# Data Flow

# Data Flow

Curiosity Workspace data flow describes how raw source data becomes:

  • Structured (schemas, properties, graph edges)
  • Findable (text and vector indexes)
  • Actionable (endpoints, interfaces, AI workflows)

# End-to-end pipeline (conceptual)

  1. Ingest
    • A connector/integration reads source records and maps them into node/edge schemas.
  2. Persist
    • Nodes and edges are committed into the workspace graph storage.
  3. Index
    • Selected fields are indexed for text search and/or embedding search.
  4. Parse / enrich (optional)
    • NLP pipelines extract entities/signals from text and can link them into the graph.
  5. Serve
    • UI, APIs, and endpoints read from graph + search to deliver experiences.

# Practical breakdown

# Ingestion (connectors and pipelines)

  • Connectors are best when you need full control over mapping, identifiers, and relationship creation.
  • Pipelines/integrations are best when your source is a standard system and configuration is enough.

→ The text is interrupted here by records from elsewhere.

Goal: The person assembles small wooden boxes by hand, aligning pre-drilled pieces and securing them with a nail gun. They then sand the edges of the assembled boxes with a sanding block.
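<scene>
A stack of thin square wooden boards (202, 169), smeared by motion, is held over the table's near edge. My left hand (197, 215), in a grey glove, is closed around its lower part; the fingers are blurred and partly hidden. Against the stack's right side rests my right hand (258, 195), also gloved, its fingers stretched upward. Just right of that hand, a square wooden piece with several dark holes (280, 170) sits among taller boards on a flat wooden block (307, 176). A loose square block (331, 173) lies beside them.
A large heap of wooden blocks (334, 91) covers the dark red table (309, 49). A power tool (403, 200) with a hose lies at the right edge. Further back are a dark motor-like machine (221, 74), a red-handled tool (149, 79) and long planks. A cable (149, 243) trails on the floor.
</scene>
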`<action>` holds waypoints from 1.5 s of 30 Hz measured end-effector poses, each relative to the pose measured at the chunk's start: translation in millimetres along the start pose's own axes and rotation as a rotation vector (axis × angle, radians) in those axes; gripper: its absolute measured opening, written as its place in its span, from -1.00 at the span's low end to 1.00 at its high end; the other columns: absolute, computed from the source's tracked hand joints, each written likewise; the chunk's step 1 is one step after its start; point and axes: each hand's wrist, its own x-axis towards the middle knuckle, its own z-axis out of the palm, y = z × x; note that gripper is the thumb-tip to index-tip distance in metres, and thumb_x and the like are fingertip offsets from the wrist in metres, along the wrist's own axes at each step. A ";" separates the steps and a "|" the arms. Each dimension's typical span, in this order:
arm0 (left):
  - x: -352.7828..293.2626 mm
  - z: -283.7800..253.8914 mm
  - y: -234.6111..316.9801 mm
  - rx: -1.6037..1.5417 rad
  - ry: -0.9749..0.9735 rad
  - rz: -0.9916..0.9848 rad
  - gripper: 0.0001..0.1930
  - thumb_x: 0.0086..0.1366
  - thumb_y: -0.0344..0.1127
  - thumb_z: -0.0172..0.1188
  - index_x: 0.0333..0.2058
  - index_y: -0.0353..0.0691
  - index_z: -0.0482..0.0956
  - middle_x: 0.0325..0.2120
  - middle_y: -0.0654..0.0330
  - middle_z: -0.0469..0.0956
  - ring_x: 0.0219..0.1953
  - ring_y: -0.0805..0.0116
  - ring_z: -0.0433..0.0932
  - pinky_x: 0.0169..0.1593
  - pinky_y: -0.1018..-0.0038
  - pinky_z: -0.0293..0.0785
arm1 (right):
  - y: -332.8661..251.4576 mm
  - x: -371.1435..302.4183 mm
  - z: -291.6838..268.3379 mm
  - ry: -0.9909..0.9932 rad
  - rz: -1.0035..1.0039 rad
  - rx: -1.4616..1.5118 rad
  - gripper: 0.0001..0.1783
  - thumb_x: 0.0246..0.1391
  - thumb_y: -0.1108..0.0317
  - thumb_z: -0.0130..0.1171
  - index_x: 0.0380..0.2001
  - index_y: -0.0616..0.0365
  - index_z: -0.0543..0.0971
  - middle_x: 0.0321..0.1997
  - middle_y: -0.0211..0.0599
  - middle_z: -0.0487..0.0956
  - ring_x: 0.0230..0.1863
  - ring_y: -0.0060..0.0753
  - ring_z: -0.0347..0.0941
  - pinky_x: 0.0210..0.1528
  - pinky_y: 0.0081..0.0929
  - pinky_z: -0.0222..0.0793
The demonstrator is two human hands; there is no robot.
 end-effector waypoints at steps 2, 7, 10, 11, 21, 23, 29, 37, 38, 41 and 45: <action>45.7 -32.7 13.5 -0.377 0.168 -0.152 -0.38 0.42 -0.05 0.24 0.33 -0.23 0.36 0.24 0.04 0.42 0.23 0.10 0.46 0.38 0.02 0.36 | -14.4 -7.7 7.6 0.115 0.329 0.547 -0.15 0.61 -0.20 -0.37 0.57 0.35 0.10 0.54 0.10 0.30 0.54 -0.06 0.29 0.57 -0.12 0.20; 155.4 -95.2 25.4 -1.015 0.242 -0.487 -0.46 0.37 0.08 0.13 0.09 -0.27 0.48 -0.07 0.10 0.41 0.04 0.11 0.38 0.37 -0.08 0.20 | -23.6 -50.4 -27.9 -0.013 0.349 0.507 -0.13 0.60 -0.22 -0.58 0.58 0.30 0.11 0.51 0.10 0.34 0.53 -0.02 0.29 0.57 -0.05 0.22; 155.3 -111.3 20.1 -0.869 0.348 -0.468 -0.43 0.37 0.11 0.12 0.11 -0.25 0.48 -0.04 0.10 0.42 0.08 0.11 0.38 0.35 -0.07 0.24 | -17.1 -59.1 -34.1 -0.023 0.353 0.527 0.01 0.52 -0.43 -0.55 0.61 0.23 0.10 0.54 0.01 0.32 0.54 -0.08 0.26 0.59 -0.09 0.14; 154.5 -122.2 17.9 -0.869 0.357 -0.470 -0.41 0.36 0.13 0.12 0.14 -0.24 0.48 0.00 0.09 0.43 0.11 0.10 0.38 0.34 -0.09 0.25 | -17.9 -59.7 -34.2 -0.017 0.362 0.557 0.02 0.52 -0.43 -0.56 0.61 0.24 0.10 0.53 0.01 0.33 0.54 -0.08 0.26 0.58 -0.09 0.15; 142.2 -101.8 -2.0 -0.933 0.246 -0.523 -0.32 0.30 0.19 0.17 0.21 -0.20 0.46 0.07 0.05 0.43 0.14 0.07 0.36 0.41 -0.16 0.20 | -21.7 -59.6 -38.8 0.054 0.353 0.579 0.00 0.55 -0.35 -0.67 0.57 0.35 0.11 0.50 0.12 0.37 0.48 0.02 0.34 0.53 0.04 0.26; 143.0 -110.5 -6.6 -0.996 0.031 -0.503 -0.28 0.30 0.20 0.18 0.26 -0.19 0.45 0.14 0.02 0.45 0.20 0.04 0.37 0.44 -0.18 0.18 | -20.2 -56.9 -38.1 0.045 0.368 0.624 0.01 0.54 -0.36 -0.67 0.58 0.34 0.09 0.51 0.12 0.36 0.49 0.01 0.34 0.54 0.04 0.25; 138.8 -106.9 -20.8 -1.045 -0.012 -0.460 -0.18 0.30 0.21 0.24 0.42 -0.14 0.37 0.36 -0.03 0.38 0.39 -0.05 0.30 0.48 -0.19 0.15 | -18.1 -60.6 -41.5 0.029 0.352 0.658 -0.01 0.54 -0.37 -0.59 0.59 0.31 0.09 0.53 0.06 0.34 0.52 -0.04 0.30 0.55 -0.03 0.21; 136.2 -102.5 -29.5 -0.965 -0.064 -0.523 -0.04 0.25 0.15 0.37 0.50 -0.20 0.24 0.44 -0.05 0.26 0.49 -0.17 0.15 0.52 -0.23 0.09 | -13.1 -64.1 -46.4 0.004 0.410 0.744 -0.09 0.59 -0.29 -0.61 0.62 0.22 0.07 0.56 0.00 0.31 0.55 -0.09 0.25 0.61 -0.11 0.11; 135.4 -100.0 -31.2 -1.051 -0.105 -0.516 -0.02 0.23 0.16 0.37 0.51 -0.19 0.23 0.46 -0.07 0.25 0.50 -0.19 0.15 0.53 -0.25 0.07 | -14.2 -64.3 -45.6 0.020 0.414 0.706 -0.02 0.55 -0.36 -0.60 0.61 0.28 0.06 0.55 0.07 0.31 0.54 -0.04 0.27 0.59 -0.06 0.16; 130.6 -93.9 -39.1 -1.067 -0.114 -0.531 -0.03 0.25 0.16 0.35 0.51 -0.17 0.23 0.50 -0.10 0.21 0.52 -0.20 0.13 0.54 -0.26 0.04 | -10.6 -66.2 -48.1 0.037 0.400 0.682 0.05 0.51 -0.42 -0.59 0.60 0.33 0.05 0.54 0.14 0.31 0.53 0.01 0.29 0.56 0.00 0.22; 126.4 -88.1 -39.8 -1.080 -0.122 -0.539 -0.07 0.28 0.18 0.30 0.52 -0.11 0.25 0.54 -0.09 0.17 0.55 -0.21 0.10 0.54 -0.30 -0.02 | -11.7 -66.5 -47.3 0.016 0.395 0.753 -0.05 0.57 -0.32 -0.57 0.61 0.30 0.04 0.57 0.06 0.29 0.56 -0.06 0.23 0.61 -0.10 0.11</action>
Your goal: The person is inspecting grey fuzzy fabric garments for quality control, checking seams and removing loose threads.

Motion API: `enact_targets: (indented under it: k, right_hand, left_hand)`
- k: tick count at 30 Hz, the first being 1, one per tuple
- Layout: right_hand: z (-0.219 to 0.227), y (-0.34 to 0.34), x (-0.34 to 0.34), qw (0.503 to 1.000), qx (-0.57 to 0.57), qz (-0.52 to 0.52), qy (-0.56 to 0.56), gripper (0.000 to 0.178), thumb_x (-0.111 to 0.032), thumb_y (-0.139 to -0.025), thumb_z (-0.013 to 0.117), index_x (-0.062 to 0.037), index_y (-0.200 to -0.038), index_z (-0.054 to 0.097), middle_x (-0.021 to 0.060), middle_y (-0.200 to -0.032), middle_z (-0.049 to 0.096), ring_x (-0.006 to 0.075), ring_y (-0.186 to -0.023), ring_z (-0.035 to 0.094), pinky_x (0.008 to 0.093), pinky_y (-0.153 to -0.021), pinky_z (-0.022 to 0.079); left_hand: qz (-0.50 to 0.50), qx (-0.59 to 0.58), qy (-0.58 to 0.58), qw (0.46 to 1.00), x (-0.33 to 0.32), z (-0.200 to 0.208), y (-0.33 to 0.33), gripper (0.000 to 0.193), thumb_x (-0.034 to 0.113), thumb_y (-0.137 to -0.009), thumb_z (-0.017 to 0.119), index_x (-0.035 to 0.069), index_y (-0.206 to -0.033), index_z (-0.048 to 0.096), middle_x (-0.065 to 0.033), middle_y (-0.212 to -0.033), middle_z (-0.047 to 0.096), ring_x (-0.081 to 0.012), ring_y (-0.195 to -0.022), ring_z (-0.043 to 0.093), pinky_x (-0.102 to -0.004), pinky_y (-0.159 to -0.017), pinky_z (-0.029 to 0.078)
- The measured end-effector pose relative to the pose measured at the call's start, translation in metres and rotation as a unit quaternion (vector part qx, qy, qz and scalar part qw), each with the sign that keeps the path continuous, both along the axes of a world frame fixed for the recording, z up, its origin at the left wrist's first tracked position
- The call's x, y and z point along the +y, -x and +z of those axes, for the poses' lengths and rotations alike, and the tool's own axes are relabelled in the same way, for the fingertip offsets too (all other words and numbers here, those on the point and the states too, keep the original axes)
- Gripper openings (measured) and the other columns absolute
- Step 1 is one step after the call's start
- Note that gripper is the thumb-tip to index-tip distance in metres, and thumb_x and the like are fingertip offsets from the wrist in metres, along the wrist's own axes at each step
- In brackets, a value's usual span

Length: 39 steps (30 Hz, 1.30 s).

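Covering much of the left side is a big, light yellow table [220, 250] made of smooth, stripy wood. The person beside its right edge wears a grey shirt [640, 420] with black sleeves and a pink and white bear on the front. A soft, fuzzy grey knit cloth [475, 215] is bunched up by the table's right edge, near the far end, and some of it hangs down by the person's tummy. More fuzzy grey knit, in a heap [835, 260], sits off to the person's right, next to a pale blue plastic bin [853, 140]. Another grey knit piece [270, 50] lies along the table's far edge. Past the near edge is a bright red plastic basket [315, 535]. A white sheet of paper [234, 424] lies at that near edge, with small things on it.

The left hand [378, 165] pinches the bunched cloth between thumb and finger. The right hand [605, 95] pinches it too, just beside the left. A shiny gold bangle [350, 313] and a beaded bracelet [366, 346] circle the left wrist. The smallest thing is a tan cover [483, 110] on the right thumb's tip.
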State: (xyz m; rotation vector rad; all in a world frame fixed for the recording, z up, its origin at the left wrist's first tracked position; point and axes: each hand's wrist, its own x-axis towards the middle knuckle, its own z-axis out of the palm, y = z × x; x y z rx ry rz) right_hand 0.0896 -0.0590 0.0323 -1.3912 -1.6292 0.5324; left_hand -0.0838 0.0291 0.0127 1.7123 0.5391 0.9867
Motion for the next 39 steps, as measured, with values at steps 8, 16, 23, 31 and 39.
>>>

See Data Integration → Connectors.

# Graph modeling (schemas + keys)

Your data model decisions determine everything downstream:

  • keys determine deduplication and update behavior
  • edges determine navigation and graph-based filtering
  • properties determine searchability and faceting

See Data Integration → Schema Design.

# Indexing (text + vector)

  • Text search is ideal for identifiers, titles, keywords, and exact terms.
  • Vector search is ideal for meaning-based retrieval across longer text.
  • Hybrid search combines both for strong recall and precision.

See Search.

# NLP enrichment (optional)

NLP can add:

  • entity extraction (people, products, IDs, concepts)
  • entity linking (connect extracted entities to existing nodes)
  • derived signals used for filtering or ranking

See NLP → Overview.

# AI workflows (optional)

AI features typically rely on:

  • grounding from search + graph (to reduce hallucinations)
  • custom endpoints to orchestrate retrieval, scoring, and business rules
  • interfaces tailored to the workflow (support, investigation, research, etc.)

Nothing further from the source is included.